Everything from the line containing "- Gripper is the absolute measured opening" through the line containing "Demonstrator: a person" in the listing below should be copied exactly, and nothing more.
┏━━
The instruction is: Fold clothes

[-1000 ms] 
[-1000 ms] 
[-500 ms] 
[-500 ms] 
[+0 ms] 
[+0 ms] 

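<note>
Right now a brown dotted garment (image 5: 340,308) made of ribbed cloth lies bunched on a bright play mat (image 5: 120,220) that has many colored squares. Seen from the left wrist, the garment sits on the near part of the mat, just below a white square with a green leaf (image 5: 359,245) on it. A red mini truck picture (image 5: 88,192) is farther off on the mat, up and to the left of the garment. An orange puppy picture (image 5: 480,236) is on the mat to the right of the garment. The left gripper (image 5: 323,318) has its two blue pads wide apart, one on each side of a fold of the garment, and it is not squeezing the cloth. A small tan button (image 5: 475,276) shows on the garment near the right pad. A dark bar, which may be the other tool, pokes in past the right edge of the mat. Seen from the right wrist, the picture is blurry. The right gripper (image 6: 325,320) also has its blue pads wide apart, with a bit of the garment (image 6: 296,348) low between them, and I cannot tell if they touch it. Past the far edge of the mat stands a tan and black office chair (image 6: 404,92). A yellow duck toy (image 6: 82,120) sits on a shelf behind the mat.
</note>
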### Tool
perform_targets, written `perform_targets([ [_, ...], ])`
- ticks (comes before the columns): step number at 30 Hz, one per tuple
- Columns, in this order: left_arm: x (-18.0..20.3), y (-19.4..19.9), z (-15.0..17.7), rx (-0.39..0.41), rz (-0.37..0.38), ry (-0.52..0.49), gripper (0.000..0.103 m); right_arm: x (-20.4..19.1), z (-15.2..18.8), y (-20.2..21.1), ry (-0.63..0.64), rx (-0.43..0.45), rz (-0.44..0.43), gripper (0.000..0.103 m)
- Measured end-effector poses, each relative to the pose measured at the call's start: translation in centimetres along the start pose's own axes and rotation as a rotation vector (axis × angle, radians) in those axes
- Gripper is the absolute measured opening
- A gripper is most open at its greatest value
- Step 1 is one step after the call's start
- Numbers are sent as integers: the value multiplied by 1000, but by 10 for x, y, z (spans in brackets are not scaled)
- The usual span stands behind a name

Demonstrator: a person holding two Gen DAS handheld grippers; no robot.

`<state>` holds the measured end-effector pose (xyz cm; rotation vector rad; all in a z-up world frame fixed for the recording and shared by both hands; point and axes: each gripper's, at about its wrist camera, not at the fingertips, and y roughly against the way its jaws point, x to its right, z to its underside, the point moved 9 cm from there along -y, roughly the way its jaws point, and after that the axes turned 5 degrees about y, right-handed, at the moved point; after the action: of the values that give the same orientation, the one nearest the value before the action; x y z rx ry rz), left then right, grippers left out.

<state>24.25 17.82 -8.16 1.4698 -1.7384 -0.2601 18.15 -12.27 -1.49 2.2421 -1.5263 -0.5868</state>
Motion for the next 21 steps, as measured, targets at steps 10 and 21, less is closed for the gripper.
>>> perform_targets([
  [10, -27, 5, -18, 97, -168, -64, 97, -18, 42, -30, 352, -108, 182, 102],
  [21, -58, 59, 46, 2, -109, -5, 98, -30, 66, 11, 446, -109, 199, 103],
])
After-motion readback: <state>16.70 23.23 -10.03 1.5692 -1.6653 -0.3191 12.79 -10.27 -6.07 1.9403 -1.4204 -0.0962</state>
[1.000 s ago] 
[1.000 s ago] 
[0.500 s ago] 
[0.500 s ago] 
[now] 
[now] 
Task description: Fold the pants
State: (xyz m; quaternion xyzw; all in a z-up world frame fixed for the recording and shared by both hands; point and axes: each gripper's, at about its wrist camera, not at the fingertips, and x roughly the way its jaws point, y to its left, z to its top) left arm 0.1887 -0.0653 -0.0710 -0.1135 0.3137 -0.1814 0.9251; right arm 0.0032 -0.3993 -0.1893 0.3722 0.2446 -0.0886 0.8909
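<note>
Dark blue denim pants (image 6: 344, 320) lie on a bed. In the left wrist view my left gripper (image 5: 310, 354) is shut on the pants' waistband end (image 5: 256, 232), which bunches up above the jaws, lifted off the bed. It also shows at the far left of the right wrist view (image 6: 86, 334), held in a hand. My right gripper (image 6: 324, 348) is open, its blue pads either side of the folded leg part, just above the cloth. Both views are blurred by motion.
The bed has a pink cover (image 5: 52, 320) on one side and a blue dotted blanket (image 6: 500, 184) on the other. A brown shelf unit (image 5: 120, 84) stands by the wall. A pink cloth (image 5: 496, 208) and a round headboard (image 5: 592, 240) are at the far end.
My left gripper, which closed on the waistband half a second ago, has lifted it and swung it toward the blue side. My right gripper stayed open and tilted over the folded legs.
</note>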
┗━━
## ANSWER TO THE EXERCISE
- Gripper is the absolute measured opening
- A gripper is most open at its greatest value
- Step 1 is one step after the call's start
- Numbers are sent as integers: the value multiplied by 1000, but by 10 for x, y, z (spans in brackets are not scaled)
- The usual span stands behind a name

Demonstrator: a person holding two Gen DAS handheld grippers; no robot.

This exercise has been worked through to completion.